This video can also serve as a "how to replace a blown fork seal" video, given that part of this job involved removing it and replacing it ...

Having done this on other bikes over the years ... Tips for next time!

Crack the top cap loose while the forks are still installed on the bike. If it's stuck, this way the bike itself serves as a jig to hold the fork in place.

Likewise with that bottom damper-rod bolt. Knock it loose a fraction of a turn with the fork still installed on the bike.

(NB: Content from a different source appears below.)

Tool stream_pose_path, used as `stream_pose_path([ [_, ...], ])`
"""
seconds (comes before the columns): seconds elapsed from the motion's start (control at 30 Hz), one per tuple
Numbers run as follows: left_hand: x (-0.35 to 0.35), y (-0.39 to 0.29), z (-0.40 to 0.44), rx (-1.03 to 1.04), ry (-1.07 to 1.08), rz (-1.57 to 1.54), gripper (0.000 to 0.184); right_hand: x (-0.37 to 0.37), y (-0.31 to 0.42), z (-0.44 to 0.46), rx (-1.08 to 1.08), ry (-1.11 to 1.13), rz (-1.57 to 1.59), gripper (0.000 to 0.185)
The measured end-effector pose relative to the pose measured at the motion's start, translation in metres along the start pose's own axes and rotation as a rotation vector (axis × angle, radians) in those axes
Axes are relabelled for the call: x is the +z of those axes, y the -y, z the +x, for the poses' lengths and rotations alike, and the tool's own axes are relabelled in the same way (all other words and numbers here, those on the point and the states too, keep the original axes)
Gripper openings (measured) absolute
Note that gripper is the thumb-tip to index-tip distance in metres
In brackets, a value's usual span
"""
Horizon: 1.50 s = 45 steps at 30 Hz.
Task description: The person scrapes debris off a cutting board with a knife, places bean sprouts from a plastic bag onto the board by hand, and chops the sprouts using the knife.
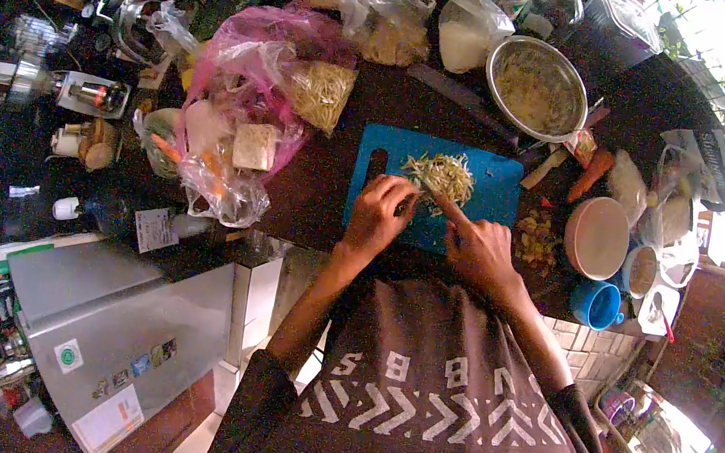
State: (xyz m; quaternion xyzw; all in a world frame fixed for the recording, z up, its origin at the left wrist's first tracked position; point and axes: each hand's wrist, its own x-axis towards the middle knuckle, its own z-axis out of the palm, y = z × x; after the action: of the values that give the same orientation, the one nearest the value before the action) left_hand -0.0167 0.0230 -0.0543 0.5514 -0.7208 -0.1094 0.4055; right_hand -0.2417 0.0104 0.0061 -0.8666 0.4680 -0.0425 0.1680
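Note:
Pale bean sprouts [447, 175] lie in a heap on a blue cutting board [497, 202]. At the near left side of the heap, my left hand [382, 214] is curled, its fingers closed on a few sprouts. My right hand [479, 248] is closed at the near right side, index finger stretched toward the heap. It seems to grip a small knife, with a bit of greyish blade showing between the hands; the handle is hidden in the palm. Both hands are over the board, close together.
A metal bowl [538, 87] of food stands behind the board. Leftward are a pink plastic bag [249, 41], a bag of sprouts [322, 95] and a white block [255, 146]. On the right are a carrot [591, 175], a pink bowl [596, 238] and a blue cup [594, 305].

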Motion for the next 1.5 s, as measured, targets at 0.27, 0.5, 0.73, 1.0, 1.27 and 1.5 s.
stream_pose_path([
  [0.27,-0.004,-0.012,0.0,-0.049,-0.042,0.009,0.024,-0.014,0.004,-0.018,0.032,-0.037,0.026,0.066],
  [0.5,0.001,-0.006,-0.007,-0.058,0.005,0.04,0.019,0.009,-0.004,-0.019,-0.011,-0.005,0.042,0.067],
  [0.73,0.006,-0.007,-0.006,-0.08,-0.044,0.003,0.017,0.026,-0.003,-0.01,-0.062,-0.014,-0.068,0.075],
  [1.0,0.0,-0.002,-0.005,-0.04,-0.035,-0.022,0.017,0.021,0.003,0.0,-0.07,-0.051,0.001,0.07],
  [1.27,-0.008,-0.005,-0.003,0.044,-0.047,-0.065,0.019,-0.018,0.003,-0.019,0.025,0.033,0.027,0.066],
  [1.5,-0.018,-0.024,-0.009,-0.163,0.022,0.09,0.024,-0.005,-0.003,-0.026,-0.009,-0.017,0.087,0.066],
])
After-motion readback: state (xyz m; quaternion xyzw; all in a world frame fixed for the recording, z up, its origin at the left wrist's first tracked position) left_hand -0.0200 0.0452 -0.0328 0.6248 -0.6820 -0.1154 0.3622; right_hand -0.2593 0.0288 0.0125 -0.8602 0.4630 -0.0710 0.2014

After the forks are out of the bike - Take the bottom damper-rod bolt out before you remove the top cap. It will leak oil out when you do this. Purpose ... A lot of the time, the damper-rod will want to spin inside when you try to loosen the damper-rod bolt. Removing it while the fork spring is still applying pressure to it discourages the damper-rod from spinning, so the bottom bolt will come out easily. Since you've already cracked it loose on the bike, it will spin out easily by hand.

If you have the top cap and the damper-rod bolt both cracked loose with the fork still installed on the bike, you won't have to clamp the fork in a vise. (Saves a step that is prone to doing damage)

Nice fork-seal installation tool. I've always made do with a piece of PVC pipe and the old fork seal ... but if you're re-using the fork seal, you can't do that.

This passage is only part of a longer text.